Restate word for word the entries below, starting at the line with "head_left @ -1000" and ending at the line with "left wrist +". Keep both end lines and omit the pictures.

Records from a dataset
= = = = = = =

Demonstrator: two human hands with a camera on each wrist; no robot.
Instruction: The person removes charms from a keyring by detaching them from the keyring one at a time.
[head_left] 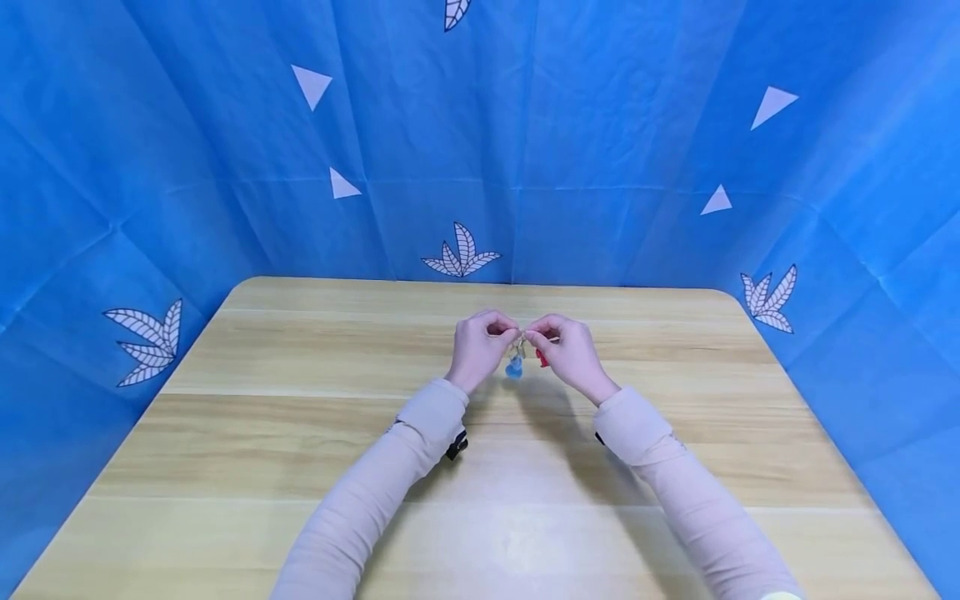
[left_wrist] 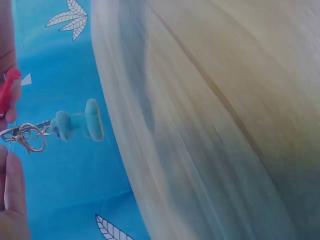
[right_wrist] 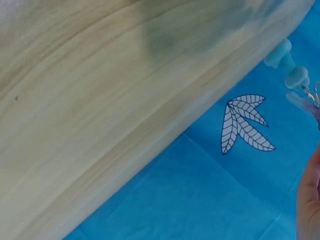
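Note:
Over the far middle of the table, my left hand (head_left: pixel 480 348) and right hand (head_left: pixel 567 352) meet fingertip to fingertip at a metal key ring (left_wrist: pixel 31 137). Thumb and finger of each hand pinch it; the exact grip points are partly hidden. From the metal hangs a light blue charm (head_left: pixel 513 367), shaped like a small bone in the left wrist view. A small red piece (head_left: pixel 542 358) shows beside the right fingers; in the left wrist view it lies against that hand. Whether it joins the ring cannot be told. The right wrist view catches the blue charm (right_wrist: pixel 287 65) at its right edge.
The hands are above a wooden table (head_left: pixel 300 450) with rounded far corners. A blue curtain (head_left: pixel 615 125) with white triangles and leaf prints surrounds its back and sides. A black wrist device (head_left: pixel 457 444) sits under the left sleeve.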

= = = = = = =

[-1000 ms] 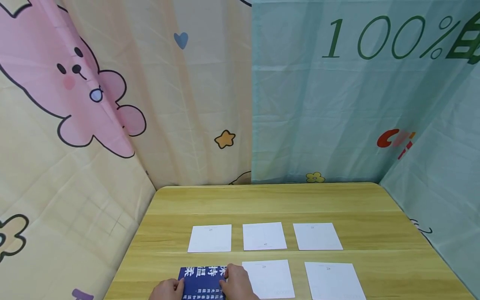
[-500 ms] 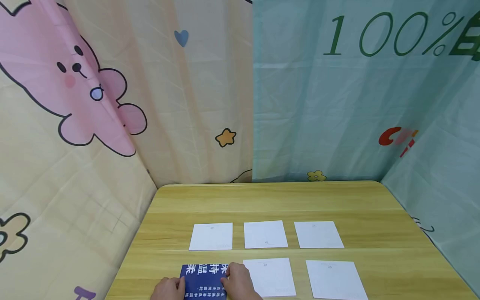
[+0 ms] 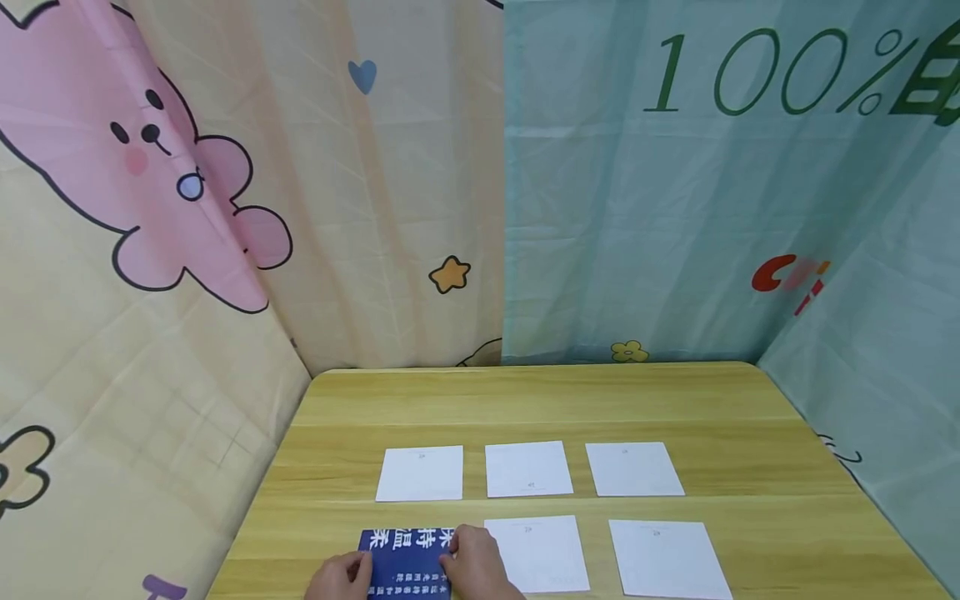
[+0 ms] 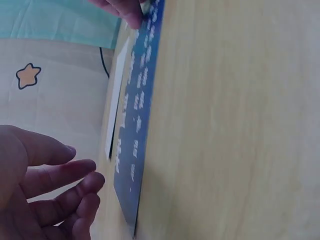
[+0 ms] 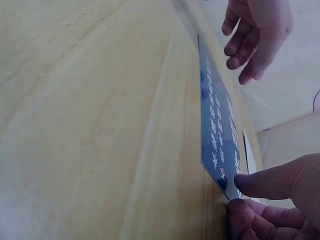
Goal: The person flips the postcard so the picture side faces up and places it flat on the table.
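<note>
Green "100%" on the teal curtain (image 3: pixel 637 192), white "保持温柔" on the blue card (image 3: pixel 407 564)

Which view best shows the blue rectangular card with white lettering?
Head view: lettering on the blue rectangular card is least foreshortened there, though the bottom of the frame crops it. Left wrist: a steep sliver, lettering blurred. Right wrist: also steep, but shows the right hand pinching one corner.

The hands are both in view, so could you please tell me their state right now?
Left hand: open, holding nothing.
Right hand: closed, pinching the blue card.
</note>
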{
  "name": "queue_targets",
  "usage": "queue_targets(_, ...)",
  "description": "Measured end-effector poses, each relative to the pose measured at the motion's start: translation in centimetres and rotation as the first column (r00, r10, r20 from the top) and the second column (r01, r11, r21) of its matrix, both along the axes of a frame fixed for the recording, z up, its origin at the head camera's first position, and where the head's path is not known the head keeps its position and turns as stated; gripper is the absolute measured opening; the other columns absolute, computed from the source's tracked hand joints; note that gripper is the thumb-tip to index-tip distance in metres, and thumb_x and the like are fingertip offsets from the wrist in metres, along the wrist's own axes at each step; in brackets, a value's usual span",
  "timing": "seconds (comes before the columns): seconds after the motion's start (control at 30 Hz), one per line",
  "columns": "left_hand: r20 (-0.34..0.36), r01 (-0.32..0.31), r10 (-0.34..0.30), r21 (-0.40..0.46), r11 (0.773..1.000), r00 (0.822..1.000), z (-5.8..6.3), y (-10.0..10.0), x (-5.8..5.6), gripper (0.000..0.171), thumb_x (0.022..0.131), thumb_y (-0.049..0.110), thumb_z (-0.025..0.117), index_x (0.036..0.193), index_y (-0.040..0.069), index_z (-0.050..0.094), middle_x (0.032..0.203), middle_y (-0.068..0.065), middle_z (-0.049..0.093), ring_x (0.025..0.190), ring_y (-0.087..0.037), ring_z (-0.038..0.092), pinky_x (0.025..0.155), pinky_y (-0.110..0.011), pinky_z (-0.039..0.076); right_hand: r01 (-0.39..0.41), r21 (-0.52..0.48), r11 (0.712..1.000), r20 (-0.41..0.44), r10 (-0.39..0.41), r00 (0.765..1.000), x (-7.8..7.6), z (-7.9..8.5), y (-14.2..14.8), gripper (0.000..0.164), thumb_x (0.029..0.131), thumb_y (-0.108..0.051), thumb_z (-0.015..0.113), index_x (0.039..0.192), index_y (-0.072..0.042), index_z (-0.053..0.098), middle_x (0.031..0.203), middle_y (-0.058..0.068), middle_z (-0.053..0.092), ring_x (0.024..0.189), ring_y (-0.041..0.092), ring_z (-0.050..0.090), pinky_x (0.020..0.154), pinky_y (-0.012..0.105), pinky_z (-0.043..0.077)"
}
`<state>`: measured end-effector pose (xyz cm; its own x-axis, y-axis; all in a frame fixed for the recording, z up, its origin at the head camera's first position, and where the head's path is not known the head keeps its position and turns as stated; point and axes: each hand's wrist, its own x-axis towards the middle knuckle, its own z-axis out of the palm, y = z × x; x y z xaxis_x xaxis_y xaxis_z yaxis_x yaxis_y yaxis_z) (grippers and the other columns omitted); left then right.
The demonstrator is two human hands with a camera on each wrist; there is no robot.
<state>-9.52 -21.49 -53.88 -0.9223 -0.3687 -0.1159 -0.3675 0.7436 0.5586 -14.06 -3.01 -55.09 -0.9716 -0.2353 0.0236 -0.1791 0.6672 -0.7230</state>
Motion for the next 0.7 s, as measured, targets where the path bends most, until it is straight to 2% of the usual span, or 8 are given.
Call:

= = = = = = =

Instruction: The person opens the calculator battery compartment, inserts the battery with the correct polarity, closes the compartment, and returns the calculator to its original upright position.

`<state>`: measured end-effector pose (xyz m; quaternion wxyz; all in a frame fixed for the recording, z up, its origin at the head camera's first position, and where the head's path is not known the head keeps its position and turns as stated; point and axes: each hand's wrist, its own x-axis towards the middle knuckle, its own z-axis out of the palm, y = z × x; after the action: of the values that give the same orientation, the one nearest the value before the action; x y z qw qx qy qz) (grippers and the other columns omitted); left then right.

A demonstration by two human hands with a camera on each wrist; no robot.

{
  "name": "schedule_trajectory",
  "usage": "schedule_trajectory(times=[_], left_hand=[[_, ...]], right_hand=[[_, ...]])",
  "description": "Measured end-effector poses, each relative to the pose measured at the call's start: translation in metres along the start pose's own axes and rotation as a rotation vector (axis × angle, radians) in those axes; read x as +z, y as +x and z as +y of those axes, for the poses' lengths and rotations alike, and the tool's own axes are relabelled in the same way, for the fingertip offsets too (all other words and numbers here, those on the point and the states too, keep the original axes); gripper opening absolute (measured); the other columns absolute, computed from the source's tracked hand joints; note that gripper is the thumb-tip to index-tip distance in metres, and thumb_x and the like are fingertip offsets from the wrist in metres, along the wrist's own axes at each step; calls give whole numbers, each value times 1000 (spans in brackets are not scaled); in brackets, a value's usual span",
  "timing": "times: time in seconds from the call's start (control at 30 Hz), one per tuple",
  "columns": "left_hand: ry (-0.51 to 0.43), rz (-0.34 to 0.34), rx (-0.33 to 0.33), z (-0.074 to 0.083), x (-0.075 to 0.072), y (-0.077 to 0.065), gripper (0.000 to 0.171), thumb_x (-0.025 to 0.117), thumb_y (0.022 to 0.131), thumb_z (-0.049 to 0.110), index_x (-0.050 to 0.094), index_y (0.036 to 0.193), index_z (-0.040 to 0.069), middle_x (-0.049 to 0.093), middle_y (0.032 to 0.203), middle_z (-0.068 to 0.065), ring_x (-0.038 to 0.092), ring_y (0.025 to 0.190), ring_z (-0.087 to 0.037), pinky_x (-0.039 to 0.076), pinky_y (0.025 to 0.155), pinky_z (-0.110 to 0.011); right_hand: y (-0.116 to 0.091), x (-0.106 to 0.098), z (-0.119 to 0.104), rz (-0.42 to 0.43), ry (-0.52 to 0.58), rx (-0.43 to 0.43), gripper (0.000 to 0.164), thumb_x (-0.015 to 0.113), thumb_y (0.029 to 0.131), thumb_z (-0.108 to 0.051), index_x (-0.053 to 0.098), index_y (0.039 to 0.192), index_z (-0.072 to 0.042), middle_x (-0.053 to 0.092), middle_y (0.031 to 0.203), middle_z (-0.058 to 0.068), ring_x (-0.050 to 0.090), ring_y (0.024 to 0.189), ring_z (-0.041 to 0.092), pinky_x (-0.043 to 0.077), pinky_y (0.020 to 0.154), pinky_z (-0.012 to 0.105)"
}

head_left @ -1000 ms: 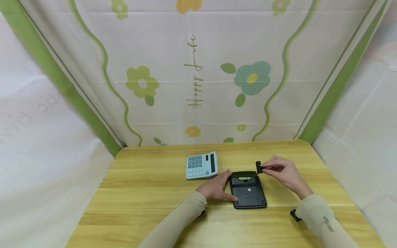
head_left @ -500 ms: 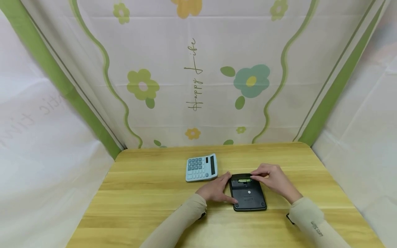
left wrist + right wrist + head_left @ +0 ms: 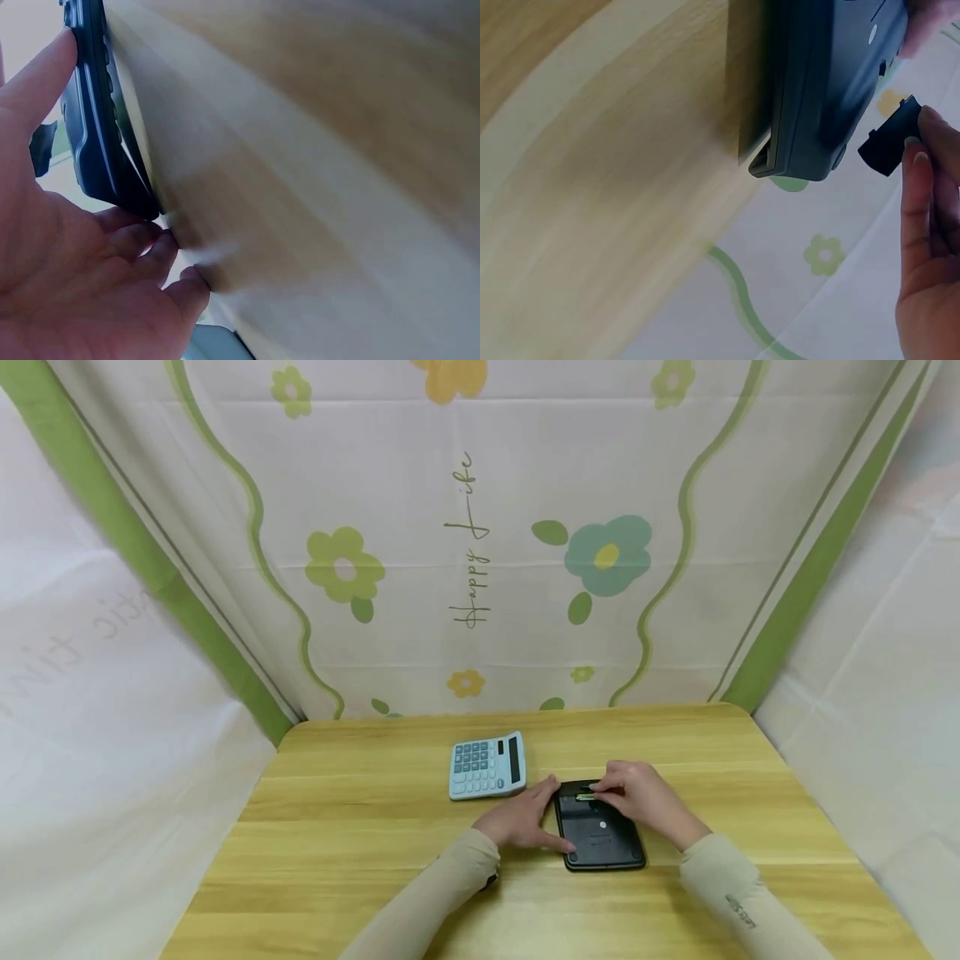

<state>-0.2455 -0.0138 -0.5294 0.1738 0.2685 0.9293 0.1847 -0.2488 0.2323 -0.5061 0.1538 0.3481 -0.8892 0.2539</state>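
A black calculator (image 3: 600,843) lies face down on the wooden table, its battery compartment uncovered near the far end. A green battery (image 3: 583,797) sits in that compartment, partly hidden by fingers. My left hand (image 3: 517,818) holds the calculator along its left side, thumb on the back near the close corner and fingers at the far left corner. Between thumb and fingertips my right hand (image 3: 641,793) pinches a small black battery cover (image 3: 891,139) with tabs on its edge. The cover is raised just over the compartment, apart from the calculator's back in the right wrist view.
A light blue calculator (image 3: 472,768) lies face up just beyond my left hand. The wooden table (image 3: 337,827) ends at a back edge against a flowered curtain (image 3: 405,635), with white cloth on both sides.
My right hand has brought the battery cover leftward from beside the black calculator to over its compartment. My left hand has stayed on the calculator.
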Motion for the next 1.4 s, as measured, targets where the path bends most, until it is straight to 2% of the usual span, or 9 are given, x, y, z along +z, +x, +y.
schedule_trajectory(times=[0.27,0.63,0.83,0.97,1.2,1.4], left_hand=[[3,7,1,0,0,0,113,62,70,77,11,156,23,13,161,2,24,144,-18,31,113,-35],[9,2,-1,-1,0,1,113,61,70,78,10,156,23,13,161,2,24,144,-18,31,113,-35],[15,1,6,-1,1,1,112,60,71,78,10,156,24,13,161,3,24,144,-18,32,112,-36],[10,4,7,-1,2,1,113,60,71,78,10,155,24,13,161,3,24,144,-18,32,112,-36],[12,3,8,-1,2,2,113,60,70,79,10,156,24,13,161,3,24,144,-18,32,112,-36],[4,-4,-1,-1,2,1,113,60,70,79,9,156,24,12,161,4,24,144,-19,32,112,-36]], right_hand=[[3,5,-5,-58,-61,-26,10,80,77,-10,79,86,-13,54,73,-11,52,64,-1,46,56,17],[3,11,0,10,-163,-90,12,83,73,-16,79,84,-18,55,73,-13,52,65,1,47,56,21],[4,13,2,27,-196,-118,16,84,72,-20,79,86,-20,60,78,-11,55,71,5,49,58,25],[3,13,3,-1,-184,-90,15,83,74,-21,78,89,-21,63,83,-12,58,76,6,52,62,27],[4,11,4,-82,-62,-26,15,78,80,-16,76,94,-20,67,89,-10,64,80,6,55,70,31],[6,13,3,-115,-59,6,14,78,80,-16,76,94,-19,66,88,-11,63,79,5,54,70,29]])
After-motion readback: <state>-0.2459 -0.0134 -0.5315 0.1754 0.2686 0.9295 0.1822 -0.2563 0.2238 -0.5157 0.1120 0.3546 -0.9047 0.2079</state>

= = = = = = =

- [Problem solution]
head_left @ -1000 ms: 
head_left @ -500 ms: 
left wrist + right wrist + head_left @ +0 ms: 

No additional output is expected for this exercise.